Using ADS5400 for undersampling

Hi,

As the input bandwidth for the device is listed at 2.1GHz while the max sample rate is listed at 1Gsps, yes - the device will support undersampling.  in fact, the typical AC performance specifications on pages 8 and 9 of the datasheet encompass the 1st Nyquist zone (@ 125NHz) through the fourth Nyquist zone (@ 1700MHz).

Regards,

Richard P.

Hi Richard,

Thank you for the reply.

Our signal is 2 GHz +/- 200 MHz.  Since the bandwidth is 2.1 GHz, we cannot use it to sample this signal; am I right?

Best,

Mark

Hi,

Well, you could if you take into consideration the attenuation that the signal would encounter in your band of interest.    See figure 24 of the datasheet, which is where the 2.1GHz number came from.   Input bandwidth is normally specified at the -3dB point, and on Figure 24 that would be at about 2.1GHz.  Your band of interest, being about 400mHz wide, would be more attenuated at the higher end of that band than at the lower end of that band, by a few tenths of a dB in loss of flatness across your band.  Maybe about half a dB loss of flatness across the band, looking at that figure.   

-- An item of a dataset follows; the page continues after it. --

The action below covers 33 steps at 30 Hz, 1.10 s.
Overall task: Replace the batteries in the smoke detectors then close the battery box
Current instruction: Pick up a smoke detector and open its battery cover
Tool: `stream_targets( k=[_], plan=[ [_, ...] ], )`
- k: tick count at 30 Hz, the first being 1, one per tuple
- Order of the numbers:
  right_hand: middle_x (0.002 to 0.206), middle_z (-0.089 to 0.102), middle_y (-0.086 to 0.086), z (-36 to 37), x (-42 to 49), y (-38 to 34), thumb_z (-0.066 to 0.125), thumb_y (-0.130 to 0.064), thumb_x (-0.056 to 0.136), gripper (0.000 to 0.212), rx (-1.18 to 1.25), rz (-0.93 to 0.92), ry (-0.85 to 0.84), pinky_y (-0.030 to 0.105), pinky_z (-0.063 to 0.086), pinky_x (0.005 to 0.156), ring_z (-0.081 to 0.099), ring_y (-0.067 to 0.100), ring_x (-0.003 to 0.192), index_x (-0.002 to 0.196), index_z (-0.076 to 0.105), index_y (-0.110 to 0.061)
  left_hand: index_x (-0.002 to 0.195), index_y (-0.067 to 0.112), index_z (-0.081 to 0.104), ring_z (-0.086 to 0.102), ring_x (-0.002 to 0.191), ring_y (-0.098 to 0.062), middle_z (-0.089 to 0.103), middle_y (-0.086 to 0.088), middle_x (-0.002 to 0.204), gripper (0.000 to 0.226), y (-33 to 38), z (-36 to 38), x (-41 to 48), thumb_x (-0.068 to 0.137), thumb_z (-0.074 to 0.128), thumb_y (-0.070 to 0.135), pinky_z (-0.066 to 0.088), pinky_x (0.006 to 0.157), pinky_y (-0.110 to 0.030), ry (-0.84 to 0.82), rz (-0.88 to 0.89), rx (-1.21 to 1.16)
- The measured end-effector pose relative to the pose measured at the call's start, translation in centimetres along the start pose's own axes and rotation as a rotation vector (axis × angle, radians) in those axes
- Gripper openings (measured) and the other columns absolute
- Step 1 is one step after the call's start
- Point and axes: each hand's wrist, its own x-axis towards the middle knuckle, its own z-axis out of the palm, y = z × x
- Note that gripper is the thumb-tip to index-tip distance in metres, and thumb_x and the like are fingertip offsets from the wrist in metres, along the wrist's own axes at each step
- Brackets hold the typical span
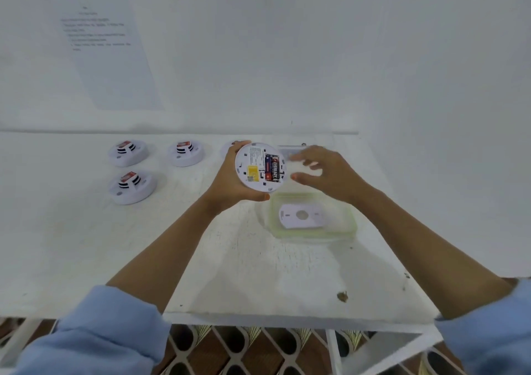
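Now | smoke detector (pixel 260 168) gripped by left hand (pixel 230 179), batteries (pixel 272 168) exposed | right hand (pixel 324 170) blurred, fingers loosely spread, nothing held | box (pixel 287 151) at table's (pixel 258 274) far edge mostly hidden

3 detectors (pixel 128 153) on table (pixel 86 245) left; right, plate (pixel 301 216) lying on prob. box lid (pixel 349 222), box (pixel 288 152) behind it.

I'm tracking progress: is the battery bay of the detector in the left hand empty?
No, two batteries sit side by side in the smoke detector that the left hand holds.
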Motion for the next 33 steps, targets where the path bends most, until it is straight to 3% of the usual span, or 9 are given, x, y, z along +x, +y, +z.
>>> stream_targets(
  k=[2,5,7,10,15,20,24,29,33],
  plan=[
    [0.114,0.049,-0.007,0.5,1.3,-1.2,0.07,-0.025,0.08,0.048,0.059,-0.008,-0.026,0.01,0.041,0.083,0.05,0.009,0.102,0.125,0.055,-0.025,0.129,0.014,0.031,0.049,0.118,-0.013,0.042,-0.012,0.133,0.107,0.4,0.2,0.2,0.037,0.084,0.022,0.051,0.083,-0.019,0.001,0.008,-0.013],
    [0.119,0.047,-0.003,1.4,2.8,-1.8,0.074,-0.023,0.076,0.059,0.104,0.025,-0.114,0.022,0.046,0.09,0.049,0.014,0.109,0.13,0.049,-0.027,0.131,0.01,0.029,0.052,0.115,-0.01,0.045,-0.007,0.129,0.11,1.0,0.3,0.6,0.036,0.084,0.019,0.053,0.078,-0.022,0.004,0.016,-0.054],
    [0.117,0.052,0.0,1.4,3.7,-1.5,0.077,-0.018,0.072,0.06,0.139,0.033,-0.09,0.027,0.049,0.09,0.053,0.015,0.106,0.127,0.053,-0.025,0.13,0.009,0.029,0.054,0.11,-0.004,0.047,-0.002,0.124,0.11,1.1,0.1,1.2,0.036,0.085,0.016,0.054,0.076,-0.022,-0.007,0.01,-0.076],
    [0.109,0.056,0.002,0.9,5.3,-1.0,0.08,-0.014,0.068,0.057,0.192,0.027,-0.068,0.023,0.052,0.082,0.057,0.016,0.096,0.12,0.059,-0.022,0.131,0.011,0.027,0.055,0.106,0.0,0.047,0.004,0.121,0.109,0.9,-0.5,2.6,0.039,0.084,-0.002,0.054,0.073,-0.02,-0.042,-0.022,-0.098],
    [0.11,0.058,0.009,0.1,8.3,0.1,0.074,-0.022,0.075,0.054,-0.065,-0.042,-0.1,0.03,0.05,0.087,0.057,0.021,0.098,0.126,0.056,-0.018,0.138,0.021,0.021,0.055,0.104,0.003,0.045,0.009,0.122,0.111,0.3,-1.7,5.4,0.051,0.077,-0.019,0.053,0.074,-0.019,-0.144,-0.06,-0.125],
    [0.114,0.057,0.013,0.0,10.1,1.0,0.065,-0.029,0.083,0.055,-0.296,-0.099,-0.137,0.035,0.048,0.091,0.056,0.024,0.101,0.134,0.047,-0.017,0.127,0.016,0.034,0.058,0.097,0.008,0.051,0.006,0.116,0.094,-0.1,-2.1,7.6,0.049,0.075,-0.018,0.053,0.072,-0.017,-0.175,-0.045,-0.131],
    [0.115,0.056,0.012,0.3,10.8,2.2,0.061,-0.034,0.086,0.056,-0.416,-0.112,-0.145,0.028,0.043,0.087,0.053,0.024,0.1,0.136,0.043,-0.018,0.114,0.03,0.051,0.061,0.092,0.002,0.059,0.016,0.104,0.089,-0.9,-1.7,8.7,0.051,0.07,-0.029,0.054,0.067,-0.016,-0.184,-0.042,-0.138],
    [0.115,0.057,0.014,-0.1,11.5,3.1,0.059,-0.033,0.086,0.056,-0.479,-0.153,-0.151,0.028,0.041,0.086,0.054,0.027,0.101,0.136,0.042,-0.015,0.131,0.01,0.029,0.059,0.097,0.006,0.049,0.004,0.118,0.097,-2.1,-1.4,9.6,0.048,0.075,-0.012,0.053,0.071,-0.019,-0.153,-0.084,-0.143],
    [0.116,0.058,0.008,-0.5,12.3,3.4,0.061,-0.033,0.084,0.051,-0.384,-0.11,-0.137,0.029,0.046,0.084,0.056,0.023,0.098,0.13,0.044,-0.018,0.132,0.009,0.028,0.059,0.098,0.006,0.048,0.003,0.118,0.097,-2.3,-1.1,10.6,0.054,0.073,-0.026,0.054,0.071,-0.019,-0.128,-0.084,-0.126]
  ],
)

Also, since your signal spans from about 1800MHz to 2200MHz, you can't leave the sampling rate at 1000Msps, as then the Nyquist zone would split your bandwidth and you'd have your signal alias onto itself.   I'm guessing you would have your sample rate at just under 900Msps so as to put your bandwidth into the 5th Nyquist zone. 

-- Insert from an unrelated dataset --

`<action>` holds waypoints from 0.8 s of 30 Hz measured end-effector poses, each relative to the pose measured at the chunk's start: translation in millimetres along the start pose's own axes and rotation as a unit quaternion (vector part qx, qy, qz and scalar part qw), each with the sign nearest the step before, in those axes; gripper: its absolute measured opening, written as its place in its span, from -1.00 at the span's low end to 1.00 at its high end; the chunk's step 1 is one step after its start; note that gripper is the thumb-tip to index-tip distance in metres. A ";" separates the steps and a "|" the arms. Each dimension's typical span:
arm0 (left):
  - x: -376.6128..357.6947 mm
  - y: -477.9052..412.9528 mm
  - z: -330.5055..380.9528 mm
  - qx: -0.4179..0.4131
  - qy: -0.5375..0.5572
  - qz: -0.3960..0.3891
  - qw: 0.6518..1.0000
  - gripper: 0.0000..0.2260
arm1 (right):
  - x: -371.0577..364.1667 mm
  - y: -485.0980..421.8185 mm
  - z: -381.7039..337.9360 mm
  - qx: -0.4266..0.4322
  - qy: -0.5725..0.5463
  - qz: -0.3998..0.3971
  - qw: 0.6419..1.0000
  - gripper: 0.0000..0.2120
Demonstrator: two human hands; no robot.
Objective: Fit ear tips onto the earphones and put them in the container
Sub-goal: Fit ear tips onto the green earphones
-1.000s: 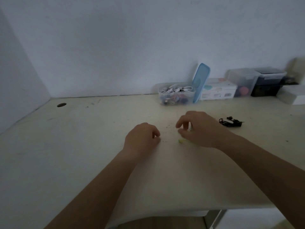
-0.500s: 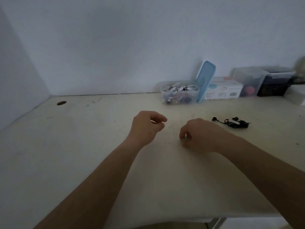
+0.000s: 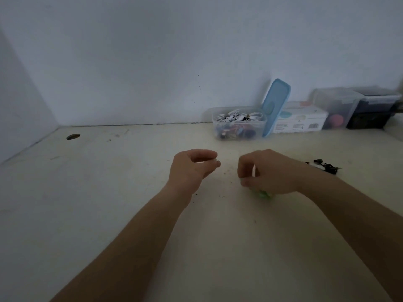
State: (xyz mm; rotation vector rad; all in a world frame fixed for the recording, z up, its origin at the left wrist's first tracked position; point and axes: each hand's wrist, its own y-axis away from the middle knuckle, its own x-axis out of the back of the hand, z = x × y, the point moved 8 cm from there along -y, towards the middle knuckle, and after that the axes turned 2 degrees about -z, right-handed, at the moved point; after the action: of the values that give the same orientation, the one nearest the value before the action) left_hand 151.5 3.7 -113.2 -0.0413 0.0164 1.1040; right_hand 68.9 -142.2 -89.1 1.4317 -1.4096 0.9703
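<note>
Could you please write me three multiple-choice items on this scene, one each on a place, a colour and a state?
1. The black earphones lie: A on the floor; B on the table, right of the right hand; C on a chair.
2. The lid leaning beside the clear container is: A red; B blue; C black.
3. The clear container is: A lidded; B tipped over; C open.
Key: B, they rest on the table; B, its plastic is blue; C, white earphones show at its open top.
</note>
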 end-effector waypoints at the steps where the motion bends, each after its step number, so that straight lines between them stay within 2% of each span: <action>1: -0.1 -0.2 -1.0 0.000 0.019 -0.008 1.000 -0.84 | 5.2 -2.2 1.2 0.006 -0.029 0.020 0.999 -0.95; 6: -1.9 -2.3 -6.3 -0.001 0.002 -0.043 0.999 -0.82 | 10.5 -16.6 8.3 0.026 -0.188 0.063 0.980 -0.93; 10: -4.8 -2.9 -9.0 0.003 0.057 -0.050 0.997 -0.79 | 9.6 -19.8 15.3 0.049 -0.339 0.120 0.932 -0.93; 17: -14.4 -1.2 -13.0 0.021 0.128 -0.063 0.990 -0.80 | 5.0 -15.4 20.3 0.088 -0.375 0.163 0.909 -0.84; 24: -21.4 0.8 -13.3 0.013 0.131 -0.086 0.988 -0.79 | 7.3 -9.5 24.8 0.086 -0.431 0.201 0.876 -0.88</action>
State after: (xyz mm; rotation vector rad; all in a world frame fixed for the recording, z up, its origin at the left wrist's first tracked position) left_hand 141.3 -15.6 -125.8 -0.1616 0.2594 0.9203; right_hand 77.5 -168.3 -90.3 1.8598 -2.3954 0.7185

Another option would be a much newer (and more complicated with its serialized JESD204b IO) device such as the ADC32RF45 that could be used to direct sample a signal up at your bandwidth and then digitally down convert and decimate so as to output just enough of a sample rate to faithfully represent your 400MHz bandwidth.  I could have others recommend some other devices from our portfolio that might be of interest as well.

Regards,

Richard P.

Hi,

Does TI have any device that has the same foot print, but higher bandwidth?

Best regards,
Mark

Hi,

No, that is the only device we have in that footprint. 

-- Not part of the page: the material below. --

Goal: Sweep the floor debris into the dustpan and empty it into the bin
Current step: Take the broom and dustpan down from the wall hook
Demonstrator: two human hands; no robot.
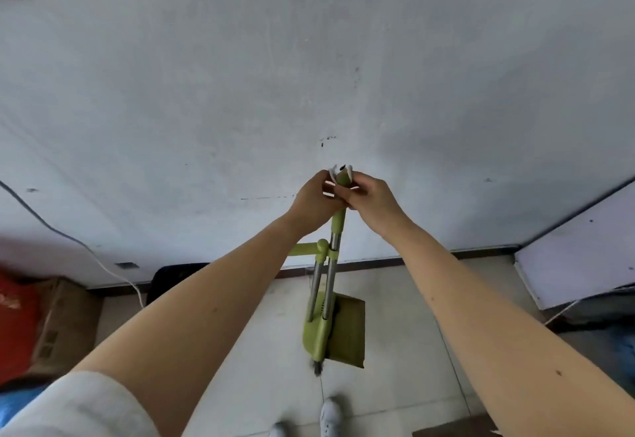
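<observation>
Upright broom, head down beside dustpan, handle tip up, pinched by left hand and right hand.

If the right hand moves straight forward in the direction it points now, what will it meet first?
The right hand grips the top of the green broom handle, with the left hand just beside. Beyond these, its line probably leads to the white wall; how far off, I cannot tell.

A scuffed white wall is met by a dark skirting board and pale floor tiles; a cardboard box is seen left.
</observation>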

For the higher sample rates it becomes more impractical to use LVDS for the output as the pin count gets so large.  Not that input bandwidth has any direct tie to sample rate, but in general a process that would support a higher bandwidth would maybe support a higher sample rate too, and LVDS tends to cover about 1Gbps per LVDS pair or a bit more.   That is why many of our newer devices are going to the JESD204b output format, requiring the FPGA or whatever the data is going to to support the serial format.  I have asked around, and I was pointed to the ADC12J1600 as maybe the best device for your application if you can support the JESD204b interface.

Regards,
Richard P.

Hi,

Thanks for the reply!

If we want to stay with ADS5400 for the 2 GHz +/-200 MHz input signal, do we know to pay attention to other issues, apart from what you have mention regarding the flatness across the band and the sample rate?

Best regards,
Mark